R.A.C.K. Neural Audio Inverter

Model architecture overview

Inspiration

Inspired by experimental sound design and circuit bending, we set to explore the manipulation of encoded representations of sounds with the help of an audio/music autoencoder such as EnCodec.

What it does

This model generates a song remix by manipulating its latent representations in two ways. First, it inverts the normalized latent representations, then it reverses it along the time dimension. We found that the combination of these two operations creates a unique transformation for a new remix.

How we built it

We started from the EnCodec model and the 48kHz pre-trained weights from Meta in pytorch 2.0. We hosted our backend on a Google Cloud GPU instance.

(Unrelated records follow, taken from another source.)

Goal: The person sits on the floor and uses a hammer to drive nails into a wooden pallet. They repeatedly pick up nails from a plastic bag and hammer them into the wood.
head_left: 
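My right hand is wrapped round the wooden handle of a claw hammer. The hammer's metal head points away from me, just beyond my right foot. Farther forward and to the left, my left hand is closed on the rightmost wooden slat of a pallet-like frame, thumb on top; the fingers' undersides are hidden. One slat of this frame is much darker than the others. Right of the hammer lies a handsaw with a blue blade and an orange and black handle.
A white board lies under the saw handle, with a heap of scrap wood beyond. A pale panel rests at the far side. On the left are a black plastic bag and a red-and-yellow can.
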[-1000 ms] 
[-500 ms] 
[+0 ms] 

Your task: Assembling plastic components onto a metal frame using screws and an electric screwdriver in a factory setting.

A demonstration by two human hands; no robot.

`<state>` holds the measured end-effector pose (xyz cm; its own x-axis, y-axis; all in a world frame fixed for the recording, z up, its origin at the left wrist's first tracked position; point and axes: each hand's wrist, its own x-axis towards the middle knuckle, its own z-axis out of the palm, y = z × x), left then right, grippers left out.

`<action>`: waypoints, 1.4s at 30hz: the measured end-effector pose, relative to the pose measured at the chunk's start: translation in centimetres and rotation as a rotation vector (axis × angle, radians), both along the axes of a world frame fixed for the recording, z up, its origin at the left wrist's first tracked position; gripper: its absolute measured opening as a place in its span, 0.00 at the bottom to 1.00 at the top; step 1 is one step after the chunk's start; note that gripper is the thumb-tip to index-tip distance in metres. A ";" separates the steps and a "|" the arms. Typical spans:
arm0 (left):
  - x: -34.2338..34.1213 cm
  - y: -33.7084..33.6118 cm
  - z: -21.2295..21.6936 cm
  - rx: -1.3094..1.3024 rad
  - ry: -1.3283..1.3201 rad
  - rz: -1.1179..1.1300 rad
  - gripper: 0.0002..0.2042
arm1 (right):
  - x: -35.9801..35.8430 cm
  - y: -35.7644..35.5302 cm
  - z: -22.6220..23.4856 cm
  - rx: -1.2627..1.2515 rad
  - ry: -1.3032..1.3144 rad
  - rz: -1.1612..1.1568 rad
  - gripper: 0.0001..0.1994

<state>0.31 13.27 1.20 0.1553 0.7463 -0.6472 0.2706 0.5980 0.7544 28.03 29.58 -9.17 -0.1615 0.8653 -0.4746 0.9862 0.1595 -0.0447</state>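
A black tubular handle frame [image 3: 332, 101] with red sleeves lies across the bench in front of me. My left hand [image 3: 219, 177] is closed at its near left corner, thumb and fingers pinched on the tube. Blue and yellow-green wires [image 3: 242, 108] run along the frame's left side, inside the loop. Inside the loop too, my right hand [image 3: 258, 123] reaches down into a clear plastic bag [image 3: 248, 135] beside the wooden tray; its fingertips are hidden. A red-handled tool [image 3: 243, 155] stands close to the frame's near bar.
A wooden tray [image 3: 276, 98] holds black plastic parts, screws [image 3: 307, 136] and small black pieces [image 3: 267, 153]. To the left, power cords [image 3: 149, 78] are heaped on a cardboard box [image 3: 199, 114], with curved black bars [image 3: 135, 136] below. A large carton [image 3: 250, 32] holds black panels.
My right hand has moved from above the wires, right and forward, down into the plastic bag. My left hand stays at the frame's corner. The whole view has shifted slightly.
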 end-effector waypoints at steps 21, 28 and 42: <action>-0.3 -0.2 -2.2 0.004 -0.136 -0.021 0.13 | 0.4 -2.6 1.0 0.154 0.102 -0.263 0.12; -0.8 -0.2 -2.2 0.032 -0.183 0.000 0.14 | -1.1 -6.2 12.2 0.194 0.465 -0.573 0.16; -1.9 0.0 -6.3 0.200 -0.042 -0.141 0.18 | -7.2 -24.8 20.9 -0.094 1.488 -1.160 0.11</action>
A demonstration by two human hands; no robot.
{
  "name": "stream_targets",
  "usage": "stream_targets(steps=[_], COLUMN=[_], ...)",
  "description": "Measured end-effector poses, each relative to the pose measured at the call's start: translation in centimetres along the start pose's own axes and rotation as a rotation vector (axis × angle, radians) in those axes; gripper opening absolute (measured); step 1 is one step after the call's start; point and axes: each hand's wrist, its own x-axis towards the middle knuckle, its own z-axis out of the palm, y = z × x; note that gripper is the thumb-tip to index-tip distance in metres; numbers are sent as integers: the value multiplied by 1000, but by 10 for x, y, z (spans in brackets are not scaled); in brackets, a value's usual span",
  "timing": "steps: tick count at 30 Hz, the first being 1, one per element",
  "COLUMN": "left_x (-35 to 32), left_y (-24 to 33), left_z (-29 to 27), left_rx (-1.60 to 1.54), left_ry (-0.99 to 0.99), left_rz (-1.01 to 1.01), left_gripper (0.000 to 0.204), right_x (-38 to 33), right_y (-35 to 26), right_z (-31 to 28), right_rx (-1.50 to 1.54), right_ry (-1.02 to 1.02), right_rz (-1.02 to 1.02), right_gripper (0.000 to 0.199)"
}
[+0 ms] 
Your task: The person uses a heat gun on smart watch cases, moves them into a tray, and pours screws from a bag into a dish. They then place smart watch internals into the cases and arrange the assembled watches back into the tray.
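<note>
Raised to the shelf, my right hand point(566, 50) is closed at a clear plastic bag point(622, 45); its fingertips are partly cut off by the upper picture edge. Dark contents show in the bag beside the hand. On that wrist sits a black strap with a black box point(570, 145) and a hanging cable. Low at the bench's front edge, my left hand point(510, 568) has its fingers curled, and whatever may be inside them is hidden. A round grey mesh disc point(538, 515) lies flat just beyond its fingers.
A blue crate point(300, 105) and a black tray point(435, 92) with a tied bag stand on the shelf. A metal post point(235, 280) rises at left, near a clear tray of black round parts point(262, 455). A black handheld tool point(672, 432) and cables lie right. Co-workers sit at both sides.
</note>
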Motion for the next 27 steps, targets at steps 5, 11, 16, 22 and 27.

We have a web UI in React and a backend server in python Flask.

Challenges we ran into

Our original idea involved more latent space modifications, but we realized that truncating or repeating these vectors is not well supported by the decoder, and it often generates a buzzing harsh artifact (probably a frequency multiple of the sample rate) that drowns any real signal. Because of that, we had to reduce the scope of latent transformations we could reasonably do for a good output.

Accomplishments that we're proud of

We made an interesting new sound effect that has (likely) never been used or heard before!

What we learned

Most pre-trained EnCodec decoders are not resilient to corrupted dimensions in the latent space. They also have a hard time encoding/decoding silence without generating buzzing frequencies. This could be solved with fine-tuning with dropout and more specific examples.